Mealtime etiquette tips from “A Short Guide to Iraq,” produced in 1943 by the U.S. War and Navy Departments, advised soldiers—even “southpaws”—to eat only with their right hands

This trope of Arabs taking offense suggests that somehow Arabs are rigid and bound by their own behaviors, and thus are not familiar with other ways of life. The focus on avoiding offence also struck me as misplaced. Perhaps because I saw the invasion of the country (any country) as wrong, the concern that a soldier might do something “offensive” seemed to focus on something trivial, given there was so much American violence toward Iraqis and the discounting of Iraqis’ expertise and knowledge. Suggesting that “causing offense” was what was critical to the occupation missed the point about why some Iraqis were not supportive of the U.S. presence in Iraq. One soldier described how, in his experience with cultural training, the power dynamic was framed almost as if the soldiers were tourists in a host country, and causing offense could result in getting laughed or shouted at or kicked out of a café. “You know,” he recalled learning “here are three or four things that you can do to not offend people. In sort of the same way that you would tell a tourist, which was not really … I don’t think at the depth of what we needed.”

Another example is the simplified depictions of the kufiya. For example, a red and white kufiya, according to the Iraq Culture Smart Card, meant the person was from a country with a monarchy, while black and white indicated he was from a country with presidential rule. A plain white kufiya signified that the wearer had not been on pilgrimage to Mecca. But what did all this have to do with Iraq? Over and over again the cultural training material relied on wrong information and Orientalist stereotypes and failed to demonstrate an understanding of the big picture. Was it racism on the part of the developers? Lack of time? Lack of knowledge? Much of the material lists no author, so it is difficult to probe further.

Depictions of the kufiya from the “Iraq Culture Smart Card.” The card was produced in 2006 by the Marine Corps and provided to U.S. soldiers as a pocket reference to the Iraqi people, their customs and history.

A second takeaway from the book was how the cultural training was counter to the U.S. government’s stated reasons for the invasion and occupation of Iraq. The examples are many, but a blatant one is that President Bush cited, as one of three reasons for the invasion, the goal of bringing democracy to Iraqis, which many of the soldiers interviewed also gave as the reason they thought they were there. At the same time, the Soldier’s Handbook to Iraq, published by the Army 1st Infantry Division in 2003, declared that Iraqis are essentially unable to practice democracy because of their culture and faith: 

“[Their] desire for modernity is contradicted by a desire for tradition (especially Islamic tradition, since Islam is the one area free of Western identification and influence). Desiring democracy and modernization immediately is a good example of what a Westerner might view as an Arab’s ‘wish vs. reality.’”  

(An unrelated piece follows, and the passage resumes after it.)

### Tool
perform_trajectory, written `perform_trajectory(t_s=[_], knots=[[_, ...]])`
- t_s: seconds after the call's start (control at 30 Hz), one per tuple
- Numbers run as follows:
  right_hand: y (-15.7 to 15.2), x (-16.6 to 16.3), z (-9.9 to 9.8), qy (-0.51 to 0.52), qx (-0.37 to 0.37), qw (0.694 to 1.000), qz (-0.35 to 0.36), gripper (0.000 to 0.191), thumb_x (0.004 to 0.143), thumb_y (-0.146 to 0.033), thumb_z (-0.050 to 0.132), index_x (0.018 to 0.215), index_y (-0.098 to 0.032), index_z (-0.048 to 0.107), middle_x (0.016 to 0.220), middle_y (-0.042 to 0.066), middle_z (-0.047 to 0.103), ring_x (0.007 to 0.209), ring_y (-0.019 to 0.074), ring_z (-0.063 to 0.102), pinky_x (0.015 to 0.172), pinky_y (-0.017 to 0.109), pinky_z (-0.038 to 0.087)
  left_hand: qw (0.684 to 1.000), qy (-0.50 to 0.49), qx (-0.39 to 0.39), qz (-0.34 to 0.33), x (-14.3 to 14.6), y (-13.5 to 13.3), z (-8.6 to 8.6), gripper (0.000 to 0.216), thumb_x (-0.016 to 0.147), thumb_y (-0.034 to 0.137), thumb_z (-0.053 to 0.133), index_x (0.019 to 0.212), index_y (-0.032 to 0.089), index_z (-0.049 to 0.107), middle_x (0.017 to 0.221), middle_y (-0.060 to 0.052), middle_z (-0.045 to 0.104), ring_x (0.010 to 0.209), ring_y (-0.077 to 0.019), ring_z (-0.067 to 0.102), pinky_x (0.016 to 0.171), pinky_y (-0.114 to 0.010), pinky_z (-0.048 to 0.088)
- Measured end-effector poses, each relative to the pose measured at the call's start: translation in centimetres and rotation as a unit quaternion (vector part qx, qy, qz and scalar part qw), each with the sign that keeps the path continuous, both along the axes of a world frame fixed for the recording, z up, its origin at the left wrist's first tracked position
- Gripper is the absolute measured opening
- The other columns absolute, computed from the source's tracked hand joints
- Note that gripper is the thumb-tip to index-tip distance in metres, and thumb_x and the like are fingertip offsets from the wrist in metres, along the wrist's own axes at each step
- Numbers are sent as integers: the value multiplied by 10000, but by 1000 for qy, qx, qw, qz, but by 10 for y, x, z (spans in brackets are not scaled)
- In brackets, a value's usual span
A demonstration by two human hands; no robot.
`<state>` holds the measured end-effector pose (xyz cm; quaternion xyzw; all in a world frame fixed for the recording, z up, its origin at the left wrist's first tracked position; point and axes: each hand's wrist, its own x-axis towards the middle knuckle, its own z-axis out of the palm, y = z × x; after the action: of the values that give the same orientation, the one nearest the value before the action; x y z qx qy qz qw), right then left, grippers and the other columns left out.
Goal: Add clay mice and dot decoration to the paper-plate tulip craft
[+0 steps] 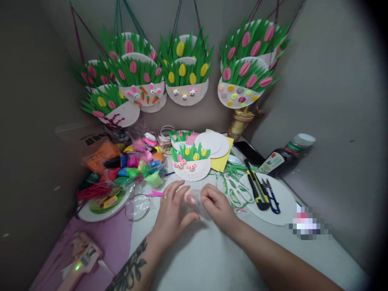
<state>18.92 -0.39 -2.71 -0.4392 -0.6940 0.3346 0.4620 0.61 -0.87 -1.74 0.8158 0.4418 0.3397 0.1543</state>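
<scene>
Pale, flat worktable (188, 266), dimly lit.
Right hand (216, 205) clenches blurred clear plastic (196, 197); left hand (171, 210) curves alongside, unclenched.

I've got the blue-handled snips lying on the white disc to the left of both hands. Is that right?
Wrong side: the head view shows the blue-handled snips lying on the white disc to the right of both the left hand and the right hand.
</scene>
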Motion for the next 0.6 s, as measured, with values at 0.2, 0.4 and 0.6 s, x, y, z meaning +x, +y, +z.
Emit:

In other words, American soldiers being sent to invade and occupy Iraq to free its citizens were being told that Iraqis were not ready for democracy. This is despite the fact that Iraqis were on the street demonstrating for elections to be held after Paul Bremmer cancelled them in June 2003. 

In presenting my research, I’ve had a number of military contractors and personnel ask me how I would recommend it be done differently. My response is always: “I’d start by not invading other countries”—hence the title of my book. I know that military personnel don’t have a choice. They have to obey their orders. Could the cultural training have been better? Certainly. Would it have changed the outcome? Unlikely. The most damaging impacts of the occupation resulted not from the types of surface-level, cultural interactions covered in the training materials. They resulted instead from policies that created sectarian political representation, postponed elections, and disbanded the Iraqi military and police—to name but a few. 


 

Associate Professor Dr. Rochelle Davis is the Director of Graduate Studies and holds the Sultanate of Oman Chair at CCAS.